BEGIN

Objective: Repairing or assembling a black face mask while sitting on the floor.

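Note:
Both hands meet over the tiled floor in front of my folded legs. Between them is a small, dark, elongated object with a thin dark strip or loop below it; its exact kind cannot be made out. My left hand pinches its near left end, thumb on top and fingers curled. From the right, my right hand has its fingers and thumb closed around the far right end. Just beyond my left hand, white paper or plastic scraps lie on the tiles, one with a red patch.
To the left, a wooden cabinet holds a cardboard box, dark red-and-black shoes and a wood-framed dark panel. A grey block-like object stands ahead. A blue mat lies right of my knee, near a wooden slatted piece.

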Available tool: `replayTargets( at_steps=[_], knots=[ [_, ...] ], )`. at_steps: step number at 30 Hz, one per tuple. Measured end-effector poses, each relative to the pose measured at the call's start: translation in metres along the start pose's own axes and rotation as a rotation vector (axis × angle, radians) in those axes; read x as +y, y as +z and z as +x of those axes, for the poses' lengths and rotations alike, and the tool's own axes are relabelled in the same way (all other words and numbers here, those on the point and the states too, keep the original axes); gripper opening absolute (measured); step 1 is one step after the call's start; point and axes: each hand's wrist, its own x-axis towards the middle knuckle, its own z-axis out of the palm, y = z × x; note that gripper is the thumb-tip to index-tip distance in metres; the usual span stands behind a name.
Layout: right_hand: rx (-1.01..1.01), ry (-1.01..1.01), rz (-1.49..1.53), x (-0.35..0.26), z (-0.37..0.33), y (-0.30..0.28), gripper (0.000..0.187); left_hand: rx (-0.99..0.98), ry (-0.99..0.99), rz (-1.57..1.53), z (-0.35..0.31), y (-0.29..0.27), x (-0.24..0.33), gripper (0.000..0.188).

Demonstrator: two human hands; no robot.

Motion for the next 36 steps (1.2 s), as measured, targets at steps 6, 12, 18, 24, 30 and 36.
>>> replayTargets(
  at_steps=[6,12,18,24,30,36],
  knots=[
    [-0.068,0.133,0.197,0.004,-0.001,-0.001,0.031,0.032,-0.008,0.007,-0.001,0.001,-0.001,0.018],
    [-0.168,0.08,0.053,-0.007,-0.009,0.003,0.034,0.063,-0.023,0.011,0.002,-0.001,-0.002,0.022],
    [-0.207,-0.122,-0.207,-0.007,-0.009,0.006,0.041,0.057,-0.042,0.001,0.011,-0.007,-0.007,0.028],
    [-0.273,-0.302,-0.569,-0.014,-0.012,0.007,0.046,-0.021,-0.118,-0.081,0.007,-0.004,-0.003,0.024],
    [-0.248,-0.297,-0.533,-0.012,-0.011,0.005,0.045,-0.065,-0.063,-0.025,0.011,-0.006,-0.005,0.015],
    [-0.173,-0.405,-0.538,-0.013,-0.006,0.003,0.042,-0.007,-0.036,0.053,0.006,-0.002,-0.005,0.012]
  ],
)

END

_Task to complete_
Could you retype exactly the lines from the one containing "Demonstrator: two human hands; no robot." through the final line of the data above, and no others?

_Result for this exercise_
Demonstrator: two human hands; no robot.

Motion for the next 36 steps (1.2 s), as measured, targets at steps 6, 12, 18, 24, 30 and 36.
>>> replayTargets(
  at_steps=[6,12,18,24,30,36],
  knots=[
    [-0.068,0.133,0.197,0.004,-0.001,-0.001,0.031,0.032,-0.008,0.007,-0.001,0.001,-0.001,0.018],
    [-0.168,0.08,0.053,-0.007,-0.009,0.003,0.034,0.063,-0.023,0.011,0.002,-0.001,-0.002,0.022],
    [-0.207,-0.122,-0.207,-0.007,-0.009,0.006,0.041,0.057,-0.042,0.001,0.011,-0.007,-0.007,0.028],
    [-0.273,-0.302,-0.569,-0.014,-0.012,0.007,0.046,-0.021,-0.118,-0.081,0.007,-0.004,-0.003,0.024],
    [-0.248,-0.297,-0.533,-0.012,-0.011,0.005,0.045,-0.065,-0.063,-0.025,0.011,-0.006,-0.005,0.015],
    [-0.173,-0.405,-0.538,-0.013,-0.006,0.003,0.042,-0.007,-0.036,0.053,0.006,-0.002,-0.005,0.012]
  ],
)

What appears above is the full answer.